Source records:
=== Begin Enclosure ===

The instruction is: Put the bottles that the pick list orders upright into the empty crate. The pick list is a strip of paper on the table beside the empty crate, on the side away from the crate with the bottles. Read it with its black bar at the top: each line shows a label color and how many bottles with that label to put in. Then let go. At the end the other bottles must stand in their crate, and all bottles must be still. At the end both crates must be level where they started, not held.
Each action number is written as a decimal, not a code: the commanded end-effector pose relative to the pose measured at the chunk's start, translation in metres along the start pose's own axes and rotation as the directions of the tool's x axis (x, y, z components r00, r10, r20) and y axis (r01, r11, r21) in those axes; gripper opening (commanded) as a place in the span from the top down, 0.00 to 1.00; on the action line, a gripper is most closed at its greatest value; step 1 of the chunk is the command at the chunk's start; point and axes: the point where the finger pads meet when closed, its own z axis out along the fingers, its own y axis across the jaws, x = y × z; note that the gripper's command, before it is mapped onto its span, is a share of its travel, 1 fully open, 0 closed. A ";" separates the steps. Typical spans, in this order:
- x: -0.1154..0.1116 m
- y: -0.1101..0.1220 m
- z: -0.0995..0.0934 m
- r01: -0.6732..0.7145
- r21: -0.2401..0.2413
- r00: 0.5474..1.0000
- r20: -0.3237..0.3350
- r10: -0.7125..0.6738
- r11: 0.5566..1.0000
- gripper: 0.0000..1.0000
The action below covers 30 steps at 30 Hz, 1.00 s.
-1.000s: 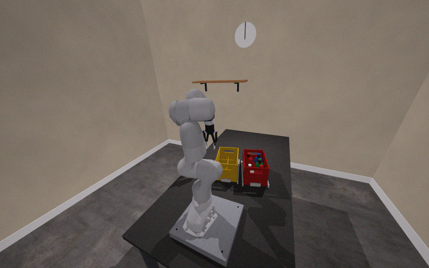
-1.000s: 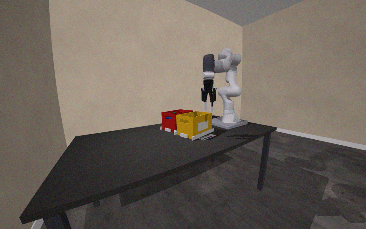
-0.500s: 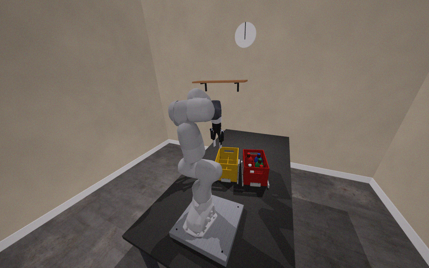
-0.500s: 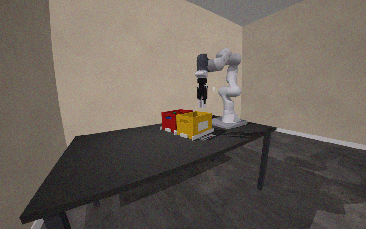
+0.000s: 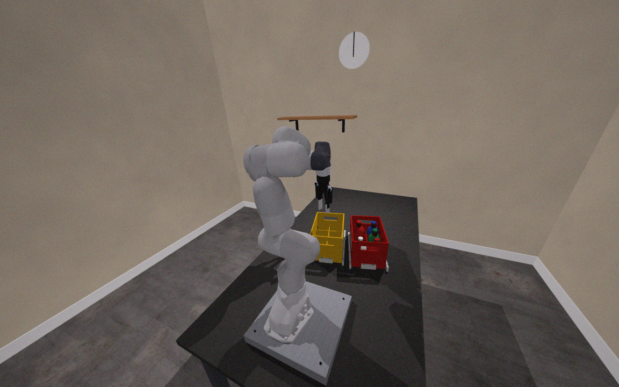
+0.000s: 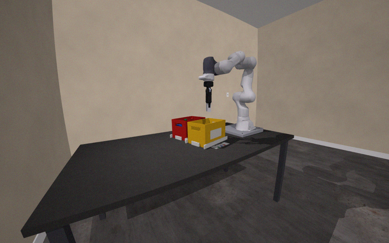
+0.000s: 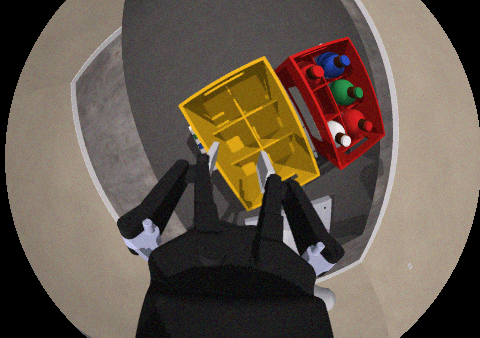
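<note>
An empty yellow crate with inner dividers stands beside a red crate. The red crate holds several upright bottles: a blue one, a green one, a red one and a white one. The pick list lies on the table next to the yellow crate, away from the red one. In the wrist view it is almost hidden behind a finger. My gripper hangs well above the yellow crate, fingers partly apart and empty.
Both crates stand on a black table. The robot's grey base plate is at the near end of the table in the top view. A wooden shelf hangs on the wall beyond the table.
</note>
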 end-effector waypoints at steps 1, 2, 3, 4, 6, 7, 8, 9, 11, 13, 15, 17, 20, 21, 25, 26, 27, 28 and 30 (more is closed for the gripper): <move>0.008 0.014 -0.005 -0.156 -0.007 0.988 0.004 0.156 0.988 0.62; 0.011 0.018 -0.006 -0.177 -0.007 0.984 0.003 0.177 0.984 0.62; 0.014 0.021 -0.007 -0.197 -0.006 0.980 0.003 0.197 0.980 0.62; 0.016 0.025 -0.009 -0.218 -0.006 0.976 0.002 0.218 0.976 0.62; 0.022 0.033 -0.011 -0.259 -0.005 0.966 0.000 0.259 0.966 0.62; 0.025 0.037 -0.013 -0.280 -0.004 0.960 -0.002 0.280 0.960 0.62; 0.028 0.041 -0.014 -0.300 -0.003 0.954 -0.003 0.300 0.954 0.62; 0.031 0.044 -0.015 -0.320 -0.003 0.947 -0.004 0.320 0.947 0.62; 0.034 0.048 -0.016 -0.340 -0.002 0.940 -0.005 0.340 0.940 0.62; 0.037 0.052 -0.018 -0.393 -0.001 0.920 -0.006 0.393 0.920 0.62; 0.043 0.060 -0.020 -0.426 0.000 0.905 -0.007 0.426 0.905 0.62; 0.049 0.067 -0.023 -0.461 0.000 0.887 -0.007 0.461 0.887 0.62; 0.058 0.079 -0.027 -0.514 -0.001 0.858 -0.008 0.514 0.858 0.62; 0.061 0.083 -0.028 -0.531 -0.001 0.847 -0.008 0.531 0.847 0.62; 0.072 0.098 -0.034 -0.599 -0.003 0.801 -0.007 0.599 0.801 0.62; 0.075 0.102 -0.035 -0.616 -0.004 0.788 -0.006 0.616 0.788 0.62; 0.078 0.106 -0.036 -0.632 -0.005 0.775 -0.005 0.632 0.775 0.62; 0.078 0.106 -0.036 -0.632 -0.005 0.775 -0.005 0.632 0.775 0.62; 0.081 0.109 -0.038 -0.673 -0.010 0.740 -0.003 0.673 0.740 0.62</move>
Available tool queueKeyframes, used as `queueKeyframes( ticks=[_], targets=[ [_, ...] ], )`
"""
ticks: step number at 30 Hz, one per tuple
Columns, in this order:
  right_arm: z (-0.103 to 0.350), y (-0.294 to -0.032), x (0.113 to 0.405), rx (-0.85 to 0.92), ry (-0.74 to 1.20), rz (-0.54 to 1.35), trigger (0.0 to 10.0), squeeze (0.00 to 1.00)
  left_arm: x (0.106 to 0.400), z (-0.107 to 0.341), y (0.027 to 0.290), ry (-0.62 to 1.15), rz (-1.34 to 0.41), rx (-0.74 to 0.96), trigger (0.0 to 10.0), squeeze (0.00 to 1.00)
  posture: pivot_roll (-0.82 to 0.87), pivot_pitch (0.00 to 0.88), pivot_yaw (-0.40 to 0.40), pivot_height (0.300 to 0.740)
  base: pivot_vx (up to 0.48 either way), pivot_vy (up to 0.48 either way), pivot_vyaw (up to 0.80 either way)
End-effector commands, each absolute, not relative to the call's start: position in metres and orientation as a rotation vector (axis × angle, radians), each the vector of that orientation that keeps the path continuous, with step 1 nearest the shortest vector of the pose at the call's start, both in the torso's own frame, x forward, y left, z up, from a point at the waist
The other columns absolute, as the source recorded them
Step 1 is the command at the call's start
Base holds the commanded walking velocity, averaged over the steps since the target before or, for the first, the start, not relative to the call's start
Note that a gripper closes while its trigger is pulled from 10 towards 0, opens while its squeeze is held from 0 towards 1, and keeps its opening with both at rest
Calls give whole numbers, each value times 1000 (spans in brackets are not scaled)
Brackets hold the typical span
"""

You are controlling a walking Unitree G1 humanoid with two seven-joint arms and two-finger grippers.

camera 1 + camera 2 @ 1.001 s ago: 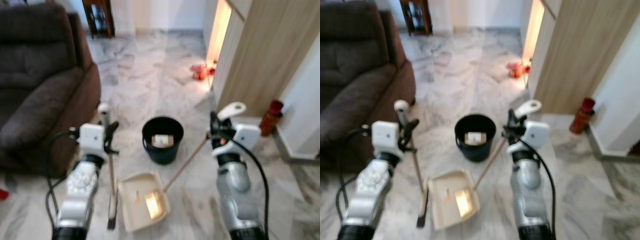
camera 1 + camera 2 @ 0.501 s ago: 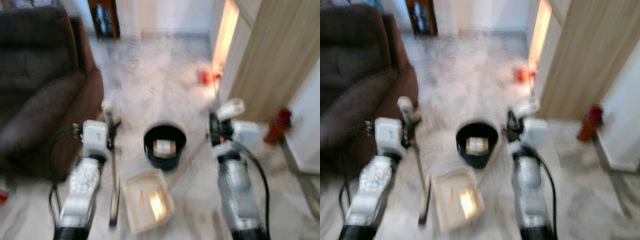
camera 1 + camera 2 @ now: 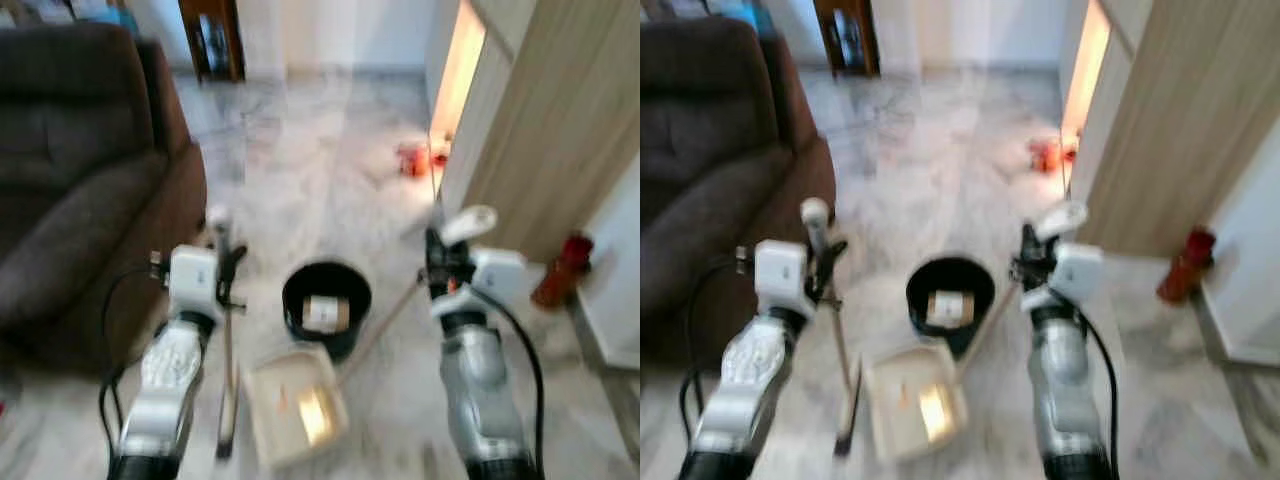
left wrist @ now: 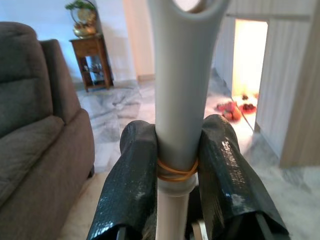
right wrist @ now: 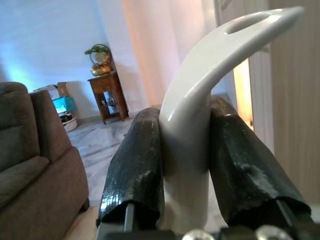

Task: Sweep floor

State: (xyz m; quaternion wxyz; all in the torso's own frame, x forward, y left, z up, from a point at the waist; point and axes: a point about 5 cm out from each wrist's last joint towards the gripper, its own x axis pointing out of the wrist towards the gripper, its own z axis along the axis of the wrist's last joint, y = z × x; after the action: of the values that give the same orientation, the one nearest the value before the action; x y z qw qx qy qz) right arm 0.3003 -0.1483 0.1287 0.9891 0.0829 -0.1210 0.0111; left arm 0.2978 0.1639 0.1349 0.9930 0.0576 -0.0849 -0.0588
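Gripping broom [image 3: 224, 380] upright, L tool [image 4: 175, 165] clamped | R tool [image 5: 186, 165] clamped on dustpan handle [image 5: 210, 90]

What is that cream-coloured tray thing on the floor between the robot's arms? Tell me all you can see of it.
It is a dustpan, cream plastic by its look, a shallow open tray low to the marble floor just before the black bucket. A long thin handle slants up to a curved white grip, clamped in the right gripper. Something pale and a small orange speck lie inside; the blur hides what they are.
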Motion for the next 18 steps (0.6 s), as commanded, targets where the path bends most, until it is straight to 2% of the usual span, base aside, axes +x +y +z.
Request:
queueKeyframes(
  ticks=[1,18],
  targets=[
    [146,-141,302,175,-316,50,10000,0,297,145,169,-222,-104,122,10000,0,51,0,9,740,0,0,0],
    [194,-157,293,171,-454,39,10000,0,289,142,174,-231,-101,161,10000,0,54,11,4,740,0,0,0]
  ],
)
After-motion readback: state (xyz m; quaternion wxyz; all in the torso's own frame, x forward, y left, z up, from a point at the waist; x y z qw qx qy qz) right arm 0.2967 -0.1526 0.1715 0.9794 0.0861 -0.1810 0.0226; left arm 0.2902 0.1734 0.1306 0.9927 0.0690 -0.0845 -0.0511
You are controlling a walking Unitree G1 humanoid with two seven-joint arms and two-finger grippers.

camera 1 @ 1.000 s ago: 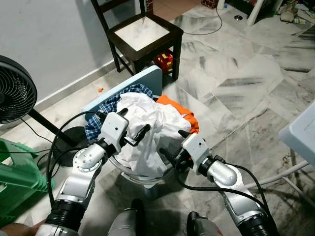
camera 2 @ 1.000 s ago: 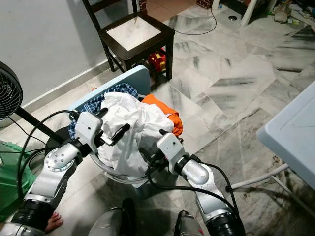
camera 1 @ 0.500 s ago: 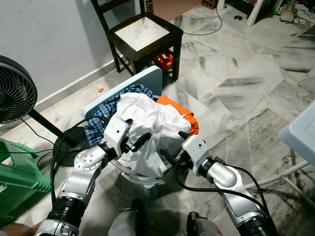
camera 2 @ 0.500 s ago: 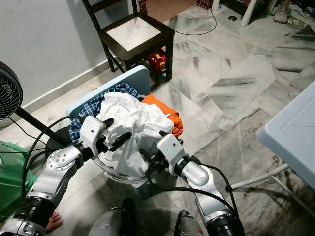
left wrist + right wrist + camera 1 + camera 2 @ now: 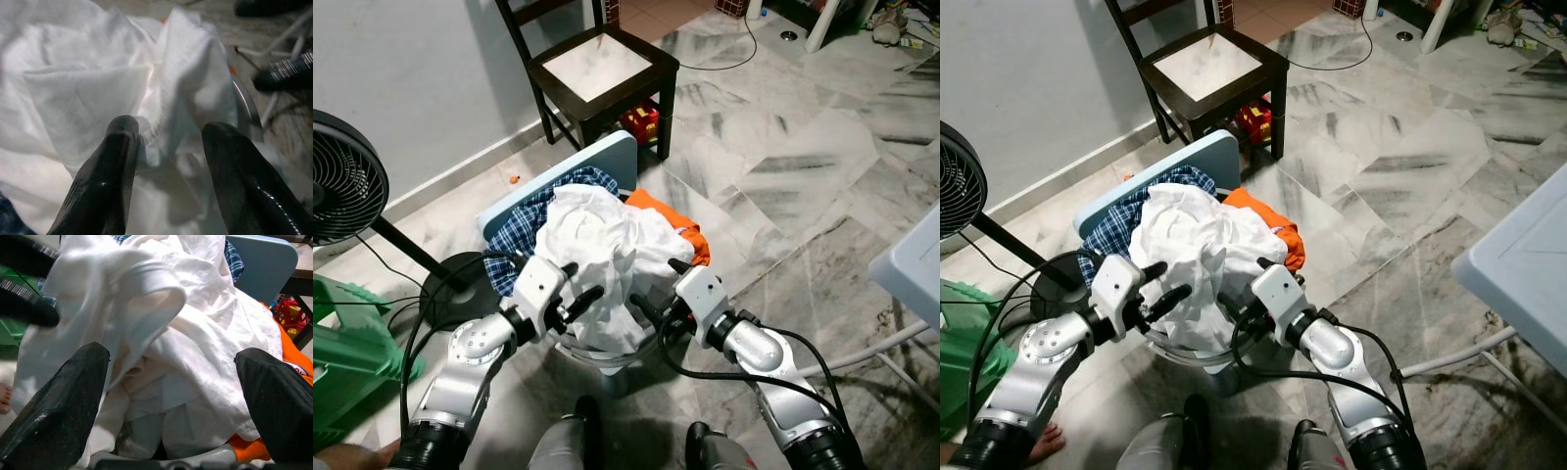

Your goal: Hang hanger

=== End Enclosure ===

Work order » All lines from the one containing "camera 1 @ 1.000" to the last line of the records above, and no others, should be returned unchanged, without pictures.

Answer space »
camera 1 @ 1.000 s ago: 
camera 2 @ 1.000 s ago: 
camera 1 @ 0.500 s ago: 
camera 2 @ 0.500 s ago: 
left wrist + right wrist + camera 1 + camera 2 @ now: 

Your goal: Hang hanger

No additional answer is needed here.